He sped out of the parking lot, leaving Finn and Rachel behind with a cloud of dust. I instantly felt sorry for them.

**Heyy! Please review its like..Darren Criss to me.. Can't get enough ;) So In your reviews I would like to see:**

**#1 Fave Colour**

**#2 Fave Animal**

**#3 Fave Song**

**#4 Fave Smell**

**#5 Fave Klaine duet**

**#6 Fave Klaine moment in Glee**

**#7 Fave glee character and why?**

**#8 Fave Gleesong cover**

**And finally #9 YOUR THOUGHTS ON MY STORY! **


	3. Your Love, Your Love is my drug

***Disclaimer* - I wish I owned Glee…and all the characters…Especially Klaine. But I don't…sadly. So, Please don't kill me. I'm nice! Like..seriously! Love Shona :) **

**This chapter is dedicated to ****alicethemoonshoes. HUGE FAN! :D**

**Where do ya'll want to see this story go? Please review! It's like…crack to moi :D x**

We came to a stop at an all too familiar location. I turned to face Kurt but he wouldn't look at me. His grip on the steering wheel was so tight that I do indeed believe that his nails were beginning to dig deep into the cover. He opened his door, turned his back towards me and got out of the car, once again slamming his door. I took my gaze off of him and progressed to unbuckle my seatbelt, open my door, climb out and close the door behind me.

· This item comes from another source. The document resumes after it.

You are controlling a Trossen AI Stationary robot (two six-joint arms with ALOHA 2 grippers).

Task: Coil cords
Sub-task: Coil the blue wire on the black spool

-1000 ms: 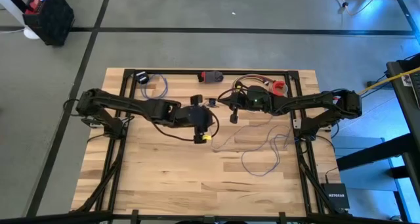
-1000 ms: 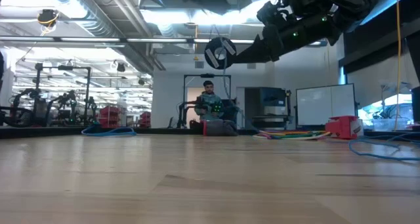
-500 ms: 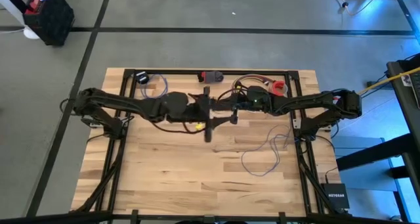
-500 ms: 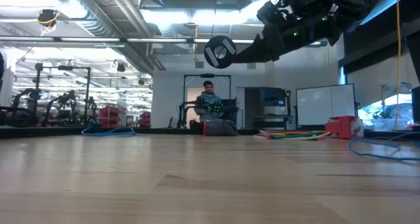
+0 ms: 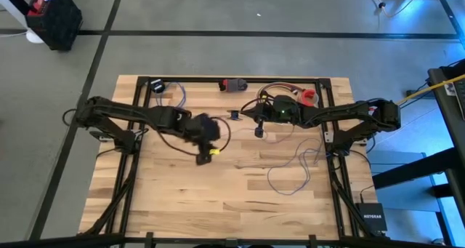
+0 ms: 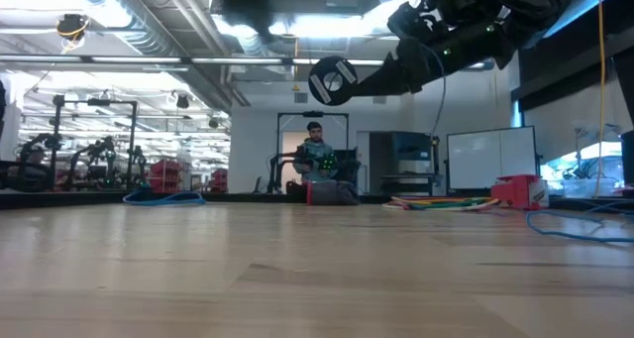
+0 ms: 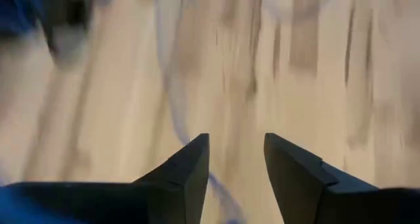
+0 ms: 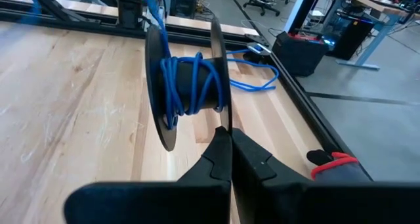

When I got out he was leaning against the back of the car so I made my way towards him slowly well aware of what he was capable of when he was upset.

'Babe?' I reached my hand out in front of me for him to take, if he wanted to that is. How I wished he wanted to. He raised his head to look at me and the look on his face almost broke my heart. The look on his face was one of pure embarrassment and sorrow. 'What's wrong?' I asked whilst stepping forward, closing some of the distance between us. He put his head back down and began to shake it. He let out a humorless chuckle and looked up to face me once again.

'I'm sorry you had to see me act like that' He said reaching to grab my hand and to intertwine our fingers together causing me to smile at the small action and flashback to the time when Kurt told me that the touch of the fingertips was sexy. He was right; the action caused small surges of pleasure to trail up my arm and my spine.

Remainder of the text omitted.